DATA LISTING →
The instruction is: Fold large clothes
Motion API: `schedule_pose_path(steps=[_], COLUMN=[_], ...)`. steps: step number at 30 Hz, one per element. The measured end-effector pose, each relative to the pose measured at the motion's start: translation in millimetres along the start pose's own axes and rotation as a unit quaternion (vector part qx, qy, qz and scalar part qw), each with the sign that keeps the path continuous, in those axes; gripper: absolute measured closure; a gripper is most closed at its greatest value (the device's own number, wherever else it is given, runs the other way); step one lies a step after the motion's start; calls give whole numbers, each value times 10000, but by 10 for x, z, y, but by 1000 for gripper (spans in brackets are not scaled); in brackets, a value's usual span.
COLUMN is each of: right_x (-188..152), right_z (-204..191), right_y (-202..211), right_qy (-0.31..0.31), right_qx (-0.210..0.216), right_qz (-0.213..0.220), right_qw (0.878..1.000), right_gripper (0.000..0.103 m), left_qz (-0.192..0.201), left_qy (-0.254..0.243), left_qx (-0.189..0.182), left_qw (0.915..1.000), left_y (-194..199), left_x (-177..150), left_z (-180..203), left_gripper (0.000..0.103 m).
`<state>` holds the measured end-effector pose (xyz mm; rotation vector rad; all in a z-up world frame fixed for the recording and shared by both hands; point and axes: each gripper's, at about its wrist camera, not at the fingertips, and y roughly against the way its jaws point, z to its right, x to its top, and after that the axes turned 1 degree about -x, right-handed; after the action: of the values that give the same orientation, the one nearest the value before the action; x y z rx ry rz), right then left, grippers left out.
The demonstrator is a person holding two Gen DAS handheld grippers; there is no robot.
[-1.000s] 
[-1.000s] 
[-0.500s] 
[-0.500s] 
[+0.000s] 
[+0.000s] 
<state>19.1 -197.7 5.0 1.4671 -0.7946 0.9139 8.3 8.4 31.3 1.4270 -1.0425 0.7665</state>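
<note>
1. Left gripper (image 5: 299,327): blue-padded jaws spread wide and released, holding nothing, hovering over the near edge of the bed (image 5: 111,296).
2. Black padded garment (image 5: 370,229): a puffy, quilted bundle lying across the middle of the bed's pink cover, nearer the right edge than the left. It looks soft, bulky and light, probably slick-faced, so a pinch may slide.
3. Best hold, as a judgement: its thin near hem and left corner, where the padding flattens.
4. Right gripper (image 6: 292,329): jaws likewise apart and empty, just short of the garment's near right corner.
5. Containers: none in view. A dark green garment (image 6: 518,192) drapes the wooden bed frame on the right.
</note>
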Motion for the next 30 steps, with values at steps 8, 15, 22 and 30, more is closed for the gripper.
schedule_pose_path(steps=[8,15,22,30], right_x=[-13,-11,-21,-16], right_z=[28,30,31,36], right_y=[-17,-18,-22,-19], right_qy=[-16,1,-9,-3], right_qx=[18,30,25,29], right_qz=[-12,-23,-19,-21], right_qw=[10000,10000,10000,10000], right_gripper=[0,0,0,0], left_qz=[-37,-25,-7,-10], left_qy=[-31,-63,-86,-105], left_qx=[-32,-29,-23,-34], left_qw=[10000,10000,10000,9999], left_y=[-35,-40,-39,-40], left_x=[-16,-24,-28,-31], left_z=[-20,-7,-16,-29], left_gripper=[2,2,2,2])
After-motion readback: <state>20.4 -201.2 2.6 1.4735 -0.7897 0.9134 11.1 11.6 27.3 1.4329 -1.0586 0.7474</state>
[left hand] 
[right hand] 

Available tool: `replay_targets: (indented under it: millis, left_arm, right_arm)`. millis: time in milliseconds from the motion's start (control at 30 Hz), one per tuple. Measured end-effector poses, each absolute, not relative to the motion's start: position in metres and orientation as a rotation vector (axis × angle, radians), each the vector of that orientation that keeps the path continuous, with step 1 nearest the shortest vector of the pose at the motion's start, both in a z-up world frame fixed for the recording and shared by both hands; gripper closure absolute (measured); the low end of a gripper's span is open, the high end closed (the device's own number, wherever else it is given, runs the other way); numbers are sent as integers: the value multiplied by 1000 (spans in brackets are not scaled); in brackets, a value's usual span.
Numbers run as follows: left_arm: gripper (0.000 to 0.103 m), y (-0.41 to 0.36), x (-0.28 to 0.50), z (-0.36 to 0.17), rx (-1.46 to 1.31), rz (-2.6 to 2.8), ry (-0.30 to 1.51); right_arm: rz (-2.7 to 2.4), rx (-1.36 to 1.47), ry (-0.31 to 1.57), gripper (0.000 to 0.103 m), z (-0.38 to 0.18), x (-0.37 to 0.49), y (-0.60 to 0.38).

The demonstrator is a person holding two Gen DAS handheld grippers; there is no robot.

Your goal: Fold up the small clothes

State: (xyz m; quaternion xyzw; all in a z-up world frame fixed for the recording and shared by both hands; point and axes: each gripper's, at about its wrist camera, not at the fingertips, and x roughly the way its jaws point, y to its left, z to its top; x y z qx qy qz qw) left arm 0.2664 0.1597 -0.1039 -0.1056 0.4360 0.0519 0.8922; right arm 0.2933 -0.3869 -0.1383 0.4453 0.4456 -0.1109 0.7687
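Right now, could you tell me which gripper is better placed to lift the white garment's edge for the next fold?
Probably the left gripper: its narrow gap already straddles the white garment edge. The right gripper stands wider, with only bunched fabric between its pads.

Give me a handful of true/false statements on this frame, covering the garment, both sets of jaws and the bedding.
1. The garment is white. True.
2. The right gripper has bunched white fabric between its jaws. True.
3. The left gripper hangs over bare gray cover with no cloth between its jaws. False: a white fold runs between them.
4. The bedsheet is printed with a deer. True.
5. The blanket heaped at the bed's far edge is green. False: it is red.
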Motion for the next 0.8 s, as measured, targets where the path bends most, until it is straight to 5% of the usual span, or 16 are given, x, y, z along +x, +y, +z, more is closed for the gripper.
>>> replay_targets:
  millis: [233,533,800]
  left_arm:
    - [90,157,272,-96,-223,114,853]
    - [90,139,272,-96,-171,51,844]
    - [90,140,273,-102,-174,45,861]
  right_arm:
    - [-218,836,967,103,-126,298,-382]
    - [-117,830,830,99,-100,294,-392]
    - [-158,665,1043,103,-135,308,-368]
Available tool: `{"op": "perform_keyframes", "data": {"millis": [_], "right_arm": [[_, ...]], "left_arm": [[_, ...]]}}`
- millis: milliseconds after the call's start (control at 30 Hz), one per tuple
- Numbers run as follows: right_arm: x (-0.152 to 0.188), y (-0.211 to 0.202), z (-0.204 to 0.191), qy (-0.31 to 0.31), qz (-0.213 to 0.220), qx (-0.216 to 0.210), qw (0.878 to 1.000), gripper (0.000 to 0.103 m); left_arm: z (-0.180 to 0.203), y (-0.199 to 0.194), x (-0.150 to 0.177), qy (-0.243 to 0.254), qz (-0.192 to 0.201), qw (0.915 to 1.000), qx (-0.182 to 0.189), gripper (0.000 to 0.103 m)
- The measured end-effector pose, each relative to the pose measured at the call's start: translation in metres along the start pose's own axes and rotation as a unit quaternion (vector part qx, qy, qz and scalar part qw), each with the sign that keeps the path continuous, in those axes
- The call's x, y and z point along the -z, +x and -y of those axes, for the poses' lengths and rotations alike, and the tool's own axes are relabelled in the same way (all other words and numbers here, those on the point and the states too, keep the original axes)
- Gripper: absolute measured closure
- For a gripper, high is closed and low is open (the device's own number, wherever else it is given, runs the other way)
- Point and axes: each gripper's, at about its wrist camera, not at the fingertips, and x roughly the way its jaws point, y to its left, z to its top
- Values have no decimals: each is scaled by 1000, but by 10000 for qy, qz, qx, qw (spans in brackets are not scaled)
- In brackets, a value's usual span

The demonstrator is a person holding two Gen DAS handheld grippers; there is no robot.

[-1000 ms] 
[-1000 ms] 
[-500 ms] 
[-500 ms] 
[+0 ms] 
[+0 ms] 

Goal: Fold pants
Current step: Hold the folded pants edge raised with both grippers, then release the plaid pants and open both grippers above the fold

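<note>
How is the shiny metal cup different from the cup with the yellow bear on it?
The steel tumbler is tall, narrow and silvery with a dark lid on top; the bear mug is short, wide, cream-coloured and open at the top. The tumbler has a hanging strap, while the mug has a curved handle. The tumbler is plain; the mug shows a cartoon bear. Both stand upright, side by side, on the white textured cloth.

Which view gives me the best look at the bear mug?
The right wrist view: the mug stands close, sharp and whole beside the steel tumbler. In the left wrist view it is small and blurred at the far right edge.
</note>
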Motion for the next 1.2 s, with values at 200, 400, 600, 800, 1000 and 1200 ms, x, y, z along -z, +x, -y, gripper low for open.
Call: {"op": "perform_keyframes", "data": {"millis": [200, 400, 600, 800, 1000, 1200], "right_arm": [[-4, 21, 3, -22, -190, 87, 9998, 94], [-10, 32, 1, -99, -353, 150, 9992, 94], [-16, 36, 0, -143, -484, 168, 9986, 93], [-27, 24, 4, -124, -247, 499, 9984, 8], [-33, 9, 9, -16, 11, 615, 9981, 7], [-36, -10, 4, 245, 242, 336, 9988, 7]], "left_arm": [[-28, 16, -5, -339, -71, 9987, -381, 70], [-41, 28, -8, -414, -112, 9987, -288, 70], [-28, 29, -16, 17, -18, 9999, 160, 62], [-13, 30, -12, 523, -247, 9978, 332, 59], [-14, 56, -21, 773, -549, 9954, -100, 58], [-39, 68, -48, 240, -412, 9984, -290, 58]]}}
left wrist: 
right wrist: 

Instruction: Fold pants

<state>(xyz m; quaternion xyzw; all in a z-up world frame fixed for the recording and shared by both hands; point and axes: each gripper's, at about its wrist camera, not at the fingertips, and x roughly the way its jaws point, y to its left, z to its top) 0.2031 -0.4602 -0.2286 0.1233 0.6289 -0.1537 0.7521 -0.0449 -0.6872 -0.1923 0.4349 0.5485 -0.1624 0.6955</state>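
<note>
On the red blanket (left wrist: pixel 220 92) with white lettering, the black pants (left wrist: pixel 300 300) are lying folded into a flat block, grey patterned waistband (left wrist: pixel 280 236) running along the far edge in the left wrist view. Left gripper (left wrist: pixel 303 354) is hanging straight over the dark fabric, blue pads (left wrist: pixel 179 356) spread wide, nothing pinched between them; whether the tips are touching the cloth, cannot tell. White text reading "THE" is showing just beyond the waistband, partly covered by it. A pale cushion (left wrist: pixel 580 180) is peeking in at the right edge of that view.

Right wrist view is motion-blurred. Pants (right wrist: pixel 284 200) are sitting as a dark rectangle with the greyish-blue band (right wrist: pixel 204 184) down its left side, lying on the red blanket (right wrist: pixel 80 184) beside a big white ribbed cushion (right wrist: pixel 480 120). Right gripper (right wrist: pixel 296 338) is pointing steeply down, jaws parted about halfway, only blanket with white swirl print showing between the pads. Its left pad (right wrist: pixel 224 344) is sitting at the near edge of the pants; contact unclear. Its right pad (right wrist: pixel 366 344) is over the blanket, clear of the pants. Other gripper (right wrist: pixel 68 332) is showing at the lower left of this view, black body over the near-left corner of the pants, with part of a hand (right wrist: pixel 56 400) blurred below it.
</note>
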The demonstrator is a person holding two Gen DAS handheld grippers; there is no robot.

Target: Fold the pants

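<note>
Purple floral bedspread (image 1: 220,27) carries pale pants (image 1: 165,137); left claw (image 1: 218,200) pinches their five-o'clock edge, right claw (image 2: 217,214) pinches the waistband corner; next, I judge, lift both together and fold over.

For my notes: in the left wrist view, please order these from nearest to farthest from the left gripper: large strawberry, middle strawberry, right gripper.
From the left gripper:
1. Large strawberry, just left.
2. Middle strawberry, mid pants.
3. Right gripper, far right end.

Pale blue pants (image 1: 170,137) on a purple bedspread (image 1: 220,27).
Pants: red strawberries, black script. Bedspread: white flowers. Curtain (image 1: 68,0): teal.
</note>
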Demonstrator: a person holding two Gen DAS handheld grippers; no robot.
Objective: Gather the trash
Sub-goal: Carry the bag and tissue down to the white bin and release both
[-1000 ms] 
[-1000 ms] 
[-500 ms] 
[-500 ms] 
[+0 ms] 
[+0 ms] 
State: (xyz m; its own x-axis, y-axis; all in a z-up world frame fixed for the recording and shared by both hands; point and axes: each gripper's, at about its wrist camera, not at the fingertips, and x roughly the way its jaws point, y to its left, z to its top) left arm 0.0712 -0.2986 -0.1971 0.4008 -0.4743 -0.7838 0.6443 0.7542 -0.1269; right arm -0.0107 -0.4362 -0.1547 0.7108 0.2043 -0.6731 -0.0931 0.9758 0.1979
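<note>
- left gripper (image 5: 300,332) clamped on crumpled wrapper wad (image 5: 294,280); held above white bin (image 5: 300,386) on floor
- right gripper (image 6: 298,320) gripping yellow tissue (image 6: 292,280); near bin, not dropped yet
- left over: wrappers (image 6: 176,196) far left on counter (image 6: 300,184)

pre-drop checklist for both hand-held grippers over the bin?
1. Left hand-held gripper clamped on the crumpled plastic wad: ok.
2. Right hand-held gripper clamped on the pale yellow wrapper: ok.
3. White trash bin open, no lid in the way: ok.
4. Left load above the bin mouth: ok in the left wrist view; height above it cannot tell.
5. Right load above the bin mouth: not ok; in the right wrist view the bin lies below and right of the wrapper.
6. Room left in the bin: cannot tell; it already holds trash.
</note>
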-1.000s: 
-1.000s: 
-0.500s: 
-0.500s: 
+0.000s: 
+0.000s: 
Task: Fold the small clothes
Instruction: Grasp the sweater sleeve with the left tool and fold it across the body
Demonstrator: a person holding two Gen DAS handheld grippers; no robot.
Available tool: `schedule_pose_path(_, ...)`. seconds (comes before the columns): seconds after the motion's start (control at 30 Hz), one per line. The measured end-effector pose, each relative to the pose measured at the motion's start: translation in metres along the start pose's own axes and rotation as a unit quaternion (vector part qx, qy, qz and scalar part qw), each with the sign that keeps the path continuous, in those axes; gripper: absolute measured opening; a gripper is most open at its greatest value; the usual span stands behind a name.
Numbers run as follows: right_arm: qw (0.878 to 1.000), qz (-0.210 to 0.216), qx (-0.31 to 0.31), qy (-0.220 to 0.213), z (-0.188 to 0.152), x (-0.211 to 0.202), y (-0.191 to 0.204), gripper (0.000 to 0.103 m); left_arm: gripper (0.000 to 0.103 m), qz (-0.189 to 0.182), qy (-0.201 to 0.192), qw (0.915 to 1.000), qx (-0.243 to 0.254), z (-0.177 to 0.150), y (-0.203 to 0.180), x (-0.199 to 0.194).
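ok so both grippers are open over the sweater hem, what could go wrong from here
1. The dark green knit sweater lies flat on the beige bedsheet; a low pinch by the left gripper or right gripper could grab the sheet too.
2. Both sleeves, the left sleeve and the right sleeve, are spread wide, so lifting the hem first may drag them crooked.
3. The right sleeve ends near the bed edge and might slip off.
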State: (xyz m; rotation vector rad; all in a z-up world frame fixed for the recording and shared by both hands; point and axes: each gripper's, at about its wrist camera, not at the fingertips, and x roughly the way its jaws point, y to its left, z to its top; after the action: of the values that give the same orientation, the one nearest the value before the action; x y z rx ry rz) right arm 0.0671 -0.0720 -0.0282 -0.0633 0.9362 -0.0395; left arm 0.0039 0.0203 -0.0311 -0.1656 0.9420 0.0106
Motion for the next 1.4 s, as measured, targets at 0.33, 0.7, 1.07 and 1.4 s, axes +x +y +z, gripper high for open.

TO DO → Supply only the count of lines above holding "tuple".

RESPONSE BOX → 2